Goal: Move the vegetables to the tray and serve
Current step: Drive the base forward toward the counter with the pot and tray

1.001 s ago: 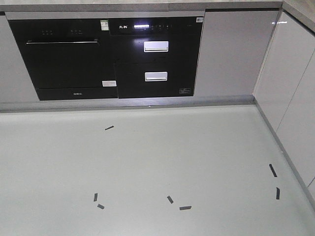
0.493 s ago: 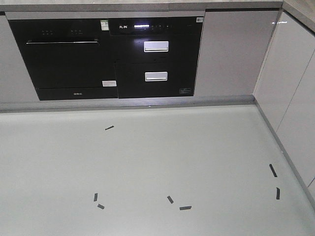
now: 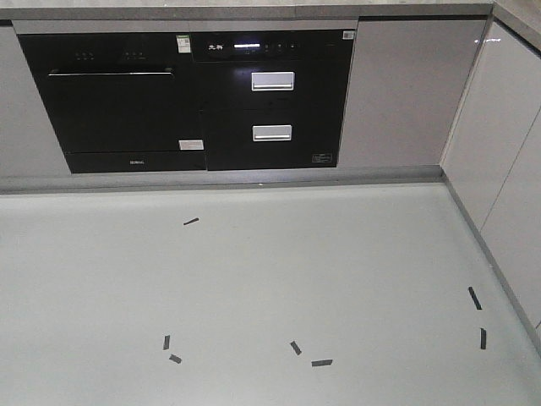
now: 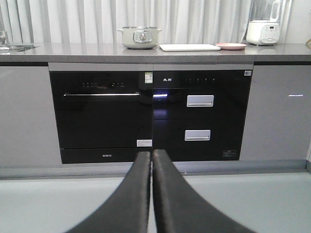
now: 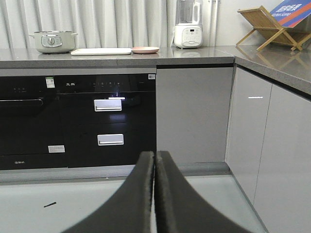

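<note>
Vegetables cannot be made out at this range. Judging by the task, they lie on the pink plate (image 4: 231, 46), which sits on the surface (image 4: 73, 51) just right of the cream tray (image 4: 189, 47), with a lidded pot (image 4: 139, 37) further left. Both wrist views look across the floor (image 3: 254, 279) at the cabinets, so the robot stands well apart from its work. The left gripper (image 4: 151, 154) and right gripper (image 5: 154, 154) each have their jaws pressed together, empty. The step in hand seems to be the approach. The base should roll in square to tray and plate and stop with both within reach. The arms should then rise above the surface edge and spread their jaws before reaching for the leaves.
</note>
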Robot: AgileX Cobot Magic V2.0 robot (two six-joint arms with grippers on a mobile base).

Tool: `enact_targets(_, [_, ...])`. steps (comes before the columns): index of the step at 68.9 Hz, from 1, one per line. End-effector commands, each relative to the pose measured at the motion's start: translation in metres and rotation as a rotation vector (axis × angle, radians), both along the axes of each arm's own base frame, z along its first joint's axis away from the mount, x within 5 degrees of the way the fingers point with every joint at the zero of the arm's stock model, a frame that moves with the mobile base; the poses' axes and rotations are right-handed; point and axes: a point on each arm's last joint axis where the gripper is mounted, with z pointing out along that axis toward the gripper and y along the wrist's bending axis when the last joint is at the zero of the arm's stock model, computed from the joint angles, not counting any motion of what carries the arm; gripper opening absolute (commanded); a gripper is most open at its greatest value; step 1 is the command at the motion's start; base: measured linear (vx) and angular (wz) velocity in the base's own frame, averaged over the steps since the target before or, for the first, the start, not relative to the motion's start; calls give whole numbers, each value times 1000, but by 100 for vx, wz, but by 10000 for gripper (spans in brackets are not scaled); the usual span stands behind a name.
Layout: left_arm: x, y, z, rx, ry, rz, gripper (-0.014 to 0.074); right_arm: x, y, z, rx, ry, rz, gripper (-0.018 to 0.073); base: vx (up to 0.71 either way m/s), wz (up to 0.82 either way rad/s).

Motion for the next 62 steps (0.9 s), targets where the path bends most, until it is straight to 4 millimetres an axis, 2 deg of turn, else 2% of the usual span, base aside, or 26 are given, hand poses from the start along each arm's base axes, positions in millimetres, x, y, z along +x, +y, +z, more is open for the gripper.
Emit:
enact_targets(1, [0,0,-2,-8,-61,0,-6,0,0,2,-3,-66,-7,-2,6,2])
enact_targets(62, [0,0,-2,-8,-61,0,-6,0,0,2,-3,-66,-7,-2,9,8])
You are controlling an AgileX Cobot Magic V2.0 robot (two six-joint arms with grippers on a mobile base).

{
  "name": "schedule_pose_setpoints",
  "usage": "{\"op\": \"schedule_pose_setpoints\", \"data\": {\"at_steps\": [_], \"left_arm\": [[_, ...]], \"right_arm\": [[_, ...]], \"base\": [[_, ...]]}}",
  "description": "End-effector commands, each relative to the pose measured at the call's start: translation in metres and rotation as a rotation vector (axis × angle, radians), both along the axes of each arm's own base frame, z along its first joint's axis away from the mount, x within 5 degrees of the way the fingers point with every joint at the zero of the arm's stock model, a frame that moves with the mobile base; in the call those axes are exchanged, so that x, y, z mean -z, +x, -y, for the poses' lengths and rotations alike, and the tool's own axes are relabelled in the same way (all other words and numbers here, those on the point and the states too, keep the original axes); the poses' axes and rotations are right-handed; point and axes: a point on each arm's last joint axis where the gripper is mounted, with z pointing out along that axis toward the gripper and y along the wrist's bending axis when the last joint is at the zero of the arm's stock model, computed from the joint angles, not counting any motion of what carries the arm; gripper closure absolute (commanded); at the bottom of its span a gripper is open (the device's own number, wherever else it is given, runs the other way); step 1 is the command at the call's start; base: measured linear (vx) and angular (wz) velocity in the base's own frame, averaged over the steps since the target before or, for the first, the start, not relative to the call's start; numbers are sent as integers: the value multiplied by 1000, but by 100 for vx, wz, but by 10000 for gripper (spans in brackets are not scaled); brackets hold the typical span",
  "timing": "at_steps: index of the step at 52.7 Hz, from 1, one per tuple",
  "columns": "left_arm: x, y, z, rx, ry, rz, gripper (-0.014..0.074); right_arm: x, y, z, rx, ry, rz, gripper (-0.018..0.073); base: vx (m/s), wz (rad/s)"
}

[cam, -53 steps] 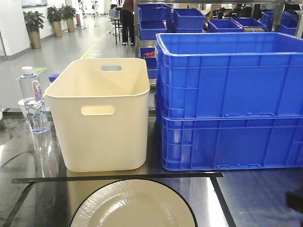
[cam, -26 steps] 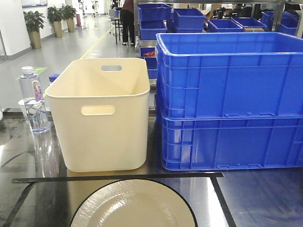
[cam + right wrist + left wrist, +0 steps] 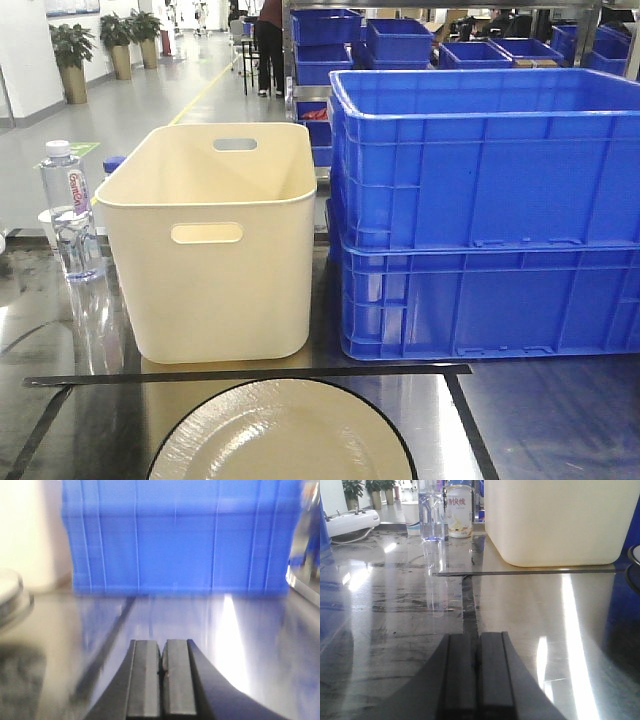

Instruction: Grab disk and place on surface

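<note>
The disk (image 3: 282, 432), a cream plate with a thin dark rim, lies flat on the shiny dark tabletop (image 3: 545, 425) inside the black tape lines (image 3: 250, 376). It looks hard, smooth and maybe breakable, so pinch its rim. The left gripper (image 3: 479, 667) and right gripper (image 3: 163, 672) are both closed tight, holding nothing. The cream bin (image 3: 215, 240) and blue crates (image 3: 490, 215) block the back; there is room near the front.

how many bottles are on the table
2. A clear water bottle stands left of the cream bin. The left wrist view shows a second, white-labelled bottle just beyond it, hidden in the front view. More could sit behind the bin.
</note>
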Motion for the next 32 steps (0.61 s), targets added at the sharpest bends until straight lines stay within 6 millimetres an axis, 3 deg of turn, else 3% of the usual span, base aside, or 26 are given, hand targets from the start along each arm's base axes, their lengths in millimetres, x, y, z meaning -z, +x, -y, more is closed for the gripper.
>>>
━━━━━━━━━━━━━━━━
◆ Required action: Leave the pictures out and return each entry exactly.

◆ Exercise result:
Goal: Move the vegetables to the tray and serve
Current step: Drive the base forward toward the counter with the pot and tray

1.001 s ago: 
0.493 s ago: 
now: 
now: 
now: 

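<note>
Vegetables cannot be made out at this range. Judging by the task, they lie on the pink plate (image 4: 231, 46), which sits on the surface (image 4: 73, 51) just right of the cream tray (image 4: 189, 47), with a lidded pot (image 4: 139, 37) further left. Both wrist views look across the floor (image 3: 254, 279) at the cabinets, so the robot stands well apart from its work. The left gripper (image 4: 151, 154) and right gripper (image 5: 154, 154) each have their jaws pressed together, empty. The step in hand seems to be the approach. The base should roll in square to tray and plate and stop with both within reach. The arms should then rise above the surface edge and spread their jaws before reaching for the leaves.
</note>
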Robot: AgileX Cobot Magic V2.0 robot (two six-joint arms with grippers on a mobile base).

Tool: `enact_targets(_, [_, ...])`. steps (comes before the columns): index of the step at 68.9 Hz, from 1, one per line. End-effector commands, each relative to the pose measured at the motion's start: translation in metres and rotation as a rotation vector (axis × angle, radians), both along the axes of each arm's own base frame, z along its first joint's axis away from the mount, x within 5 degrees of the way the fingers point with every joint at the zero of the arm's stock model, a frame that moves with the mobile base; the poses' axes and rotations are right-handed; point and axes: a point on each arm's last joint axis where the gripper is mounted, with z pointing out along that axis toward the gripper and y along the wrist's bending axis when the last joint is at the zero of the arm's stock model, computed from the joint angles, not counting any motion of what carries the arm; gripper opening absolute (commanded); a gripper is most open at its greatest value; step 1 is the command at the motion's start; base: measured linear (vx) and angular (wz) velocity in the base's own frame, averaged over the steps since the target before or, for the first, the start, not relative to the motion's start; calls give whole numbers, each value times 1000, but by 100 for vx, wz, but by 10000 for gripper (spans in brackets are not scaled); the usual span stands behind a name.
Layout: left_arm: x, y, z, rx, ry, rz, gripper (-0.014 to 0.074); right_arm: x, y, z, rx, ry, rz, gripper (-0.018 to 0.073); base: vx (up to 0.71 either way m/s), wz (up to 0.82 either way rad/s).

Motion for the next 62 steps (0.9 s), targets where the path bends most, until it is straight to 4 millimetres an axis, 2 deg of turn, else 2% of the usual span, base aside, or 26 are given, hand poses from the start along each arm's base axes, positions in millimetres, x, y, z along +x, +y, +z, more is open for the gripper.
Emit:
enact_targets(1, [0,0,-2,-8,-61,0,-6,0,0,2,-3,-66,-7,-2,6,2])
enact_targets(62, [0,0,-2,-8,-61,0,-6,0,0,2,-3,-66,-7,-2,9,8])
You are controlling an AgileX Cobot Magic V2.0 robot (two six-joint arms with grippers on a mobile base).

{
  "name": "schedule_pose_setpoints",
  "usage": "{\"op\": \"schedule_pose_setpoints\", \"data\": {\"at_steps\": [_], \"left_arm\": [[_, ...]], \"right_arm\": [[_, ...]], \"base\": [[_, ...]]}}",
  "description": "End-effector commands, each relative to the pose measured at the call's start: translation in metres and rotation as a rotation vector (axis × angle, radians), both along the axes of each arm's own base frame, z along its first joint's axis away from the mount, x within 5 degrees of the way the fingers point with every joint at the zero of the arm's stock model, a frame that moves with the mobile base; in the call those axes are exchanged, so that x, y, z mean -z, +x, -y, for the poses' lengths and rotations alike, and the tool's own axes are relabelled in the same way (all other words and numbers here, those on the point and the states too, keep the original axes); the poses' axes and rotations are right-handed; point and axes: a point on each arm's last joint axis where the gripper is mounted, with z pointing out along that axis toward the gripper and y along the wrist's bending axis when the last joint is at the zero of the arm's stock model, computed from the joint angles, not counting any motion of what carries the arm; gripper closure absolute (commanded); at the bottom of its span a gripper is open (the device's own number, wherever else it is given, runs the other way); step 1 is the command at the call's start; base: measured linear (vx) and angular (wz) velocity in the base's own frame, averaged over the steps since the target before or, for the first, the start, not relative to the call's start; numbers are sent as integers: the value multiplied by 1000, but by 100 for vx, wz, but by 10000 for gripper (spans in brackets are not scaled); brackets hold the typical span",
  "timing": "at_steps: index of the step at 52.7 Hz, from 1, one per tuple",
  "columns": "left_arm: x, y, z, rx, ry, rz, gripper (-0.014..0.074); right_arm: x, y, z, rx, ry, rz, gripper (-0.018..0.073); base: vx (m/s), wz (rad/s)"
}

[cam, -53 steps] 
[cam, -26 steps] 
[cam + right wrist + left wrist, +0 steps] 

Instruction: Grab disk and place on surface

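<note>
The disk (image 3: 282, 432), a cream plate with a thin dark rim, lies flat on the shiny dark tabletop (image 3: 545, 425) inside the black tape lines (image 3: 250, 376). It looks hard, smooth and maybe breakable, so pinch its rim. The left gripper (image 3: 479, 667) and right gripper (image 3: 163, 672) are both closed tight, holding nothing. The cream bin (image 3: 215, 240) and blue crates (image 3: 490, 215) block the back; there is room near the front.

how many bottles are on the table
2. A clear water bottle stands left of the cream bin. The left wrist view shows a second, white-labelled bottle just beyond it, hidden in the front view. More could sit behind the bin.
</note>
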Motion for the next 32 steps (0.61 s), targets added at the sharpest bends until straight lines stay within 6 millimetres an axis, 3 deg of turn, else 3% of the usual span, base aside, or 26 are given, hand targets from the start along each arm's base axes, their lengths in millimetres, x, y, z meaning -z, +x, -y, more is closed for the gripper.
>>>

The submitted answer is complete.